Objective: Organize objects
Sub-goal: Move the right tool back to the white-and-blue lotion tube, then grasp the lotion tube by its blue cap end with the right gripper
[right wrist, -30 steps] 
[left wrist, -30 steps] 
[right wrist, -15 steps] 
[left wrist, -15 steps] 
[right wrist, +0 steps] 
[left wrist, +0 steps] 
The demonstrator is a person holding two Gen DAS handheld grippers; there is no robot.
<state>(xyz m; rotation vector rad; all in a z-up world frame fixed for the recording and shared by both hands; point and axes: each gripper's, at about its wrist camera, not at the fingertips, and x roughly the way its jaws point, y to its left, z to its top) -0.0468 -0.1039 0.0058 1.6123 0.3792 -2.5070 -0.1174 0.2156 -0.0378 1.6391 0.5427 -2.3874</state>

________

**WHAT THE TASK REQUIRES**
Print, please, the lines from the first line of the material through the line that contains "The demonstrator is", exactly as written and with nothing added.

**RESULT OF THE EXERCISE**
Objective: Organize objects
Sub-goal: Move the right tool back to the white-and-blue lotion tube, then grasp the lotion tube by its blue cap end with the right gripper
[right wrist, -30 steps] 
[left wrist, -30 steps] 
[right wrist, -15 steps] 
[left wrist, -15 steps] 
[right wrist, +0 steps] 
[left wrist, +0 steps] 
The demonstrator is a person holding two Gen DAS handheld grippers; there is no robot.

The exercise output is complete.